→ **EXERCISE DESCRIPTION**:
Include in the reply only the lines from the start of the data below through the line containing "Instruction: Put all", reproduced exactly and with no pictures.

════════════════

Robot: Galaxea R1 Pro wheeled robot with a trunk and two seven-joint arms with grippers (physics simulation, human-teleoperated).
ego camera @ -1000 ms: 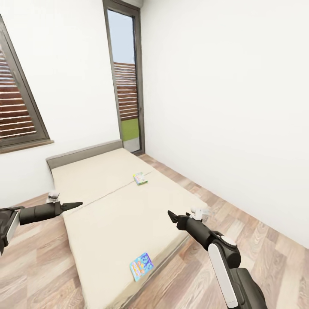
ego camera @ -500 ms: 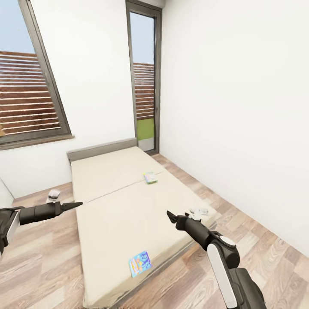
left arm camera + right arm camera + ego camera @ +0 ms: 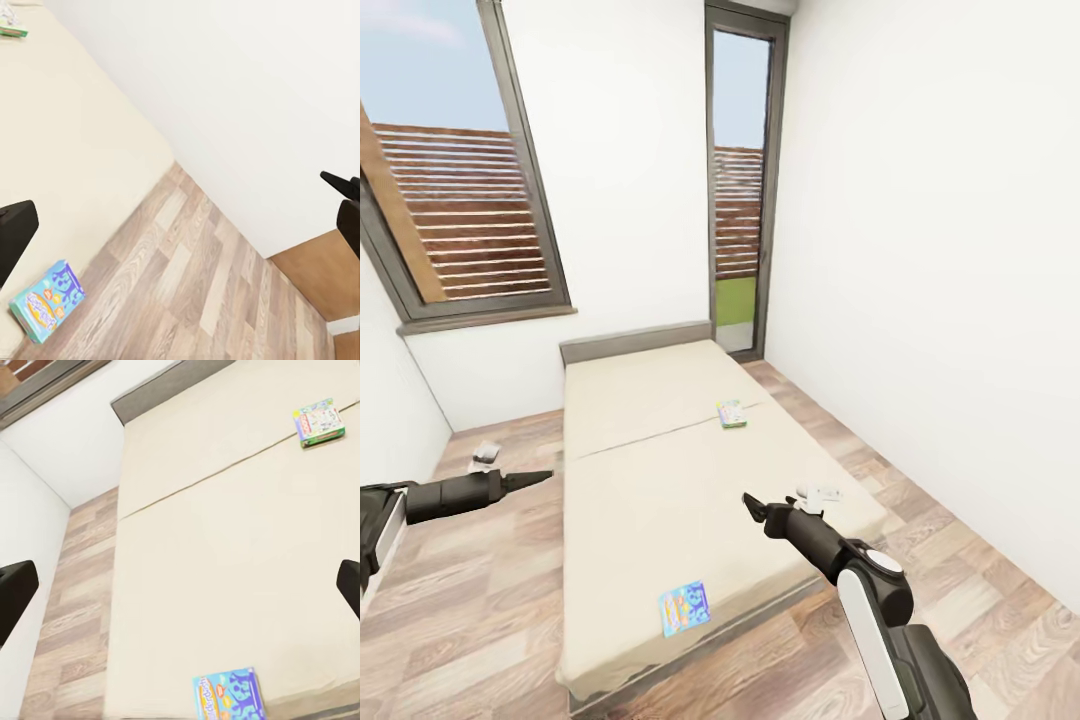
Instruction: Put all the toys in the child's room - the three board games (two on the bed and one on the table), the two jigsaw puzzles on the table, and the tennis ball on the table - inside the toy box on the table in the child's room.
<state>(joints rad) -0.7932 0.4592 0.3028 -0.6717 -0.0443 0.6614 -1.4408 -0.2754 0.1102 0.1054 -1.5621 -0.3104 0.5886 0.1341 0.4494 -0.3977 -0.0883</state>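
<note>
Robot faces bed (image 3: 660, 470), arms raised clear for approach. Blue game (image 3: 686, 607) near bed's foot edge, easiest first reach; green-edged game (image 3: 732, 414) mid-bed, far side. Left fingers (image 3: 22, 225), right fingers (image 3: 15, 585) wide, empty.

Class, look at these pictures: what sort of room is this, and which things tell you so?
Probably a bedroom: a low bed with a beige mattress, two board games lying on it, and a window.

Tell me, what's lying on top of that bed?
Two board games lie on the bed: a blue one near the foot edge and a green-edged one toward the headboard. Anything beneath the bed is hidden.
</note>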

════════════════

→ **SOLVED PROBLEM**:
Robot: Galaxea R1 Pro wheeled robot with a trunk and two seven-joint arms with grippers (physics simulation, human-teleoperated).
ego camera @ -1000 ms: 
ego camera @ -500 ms: 
left arm camera + right arm camera + ego camera @ +0 ms: 
Instruction: Put all the toys in the child's room - the three board games (two on the bed and one on the table), the two jigsaw puzzles on the table, and the tennis ball on the table - inside the toy box on the table in the child's room.

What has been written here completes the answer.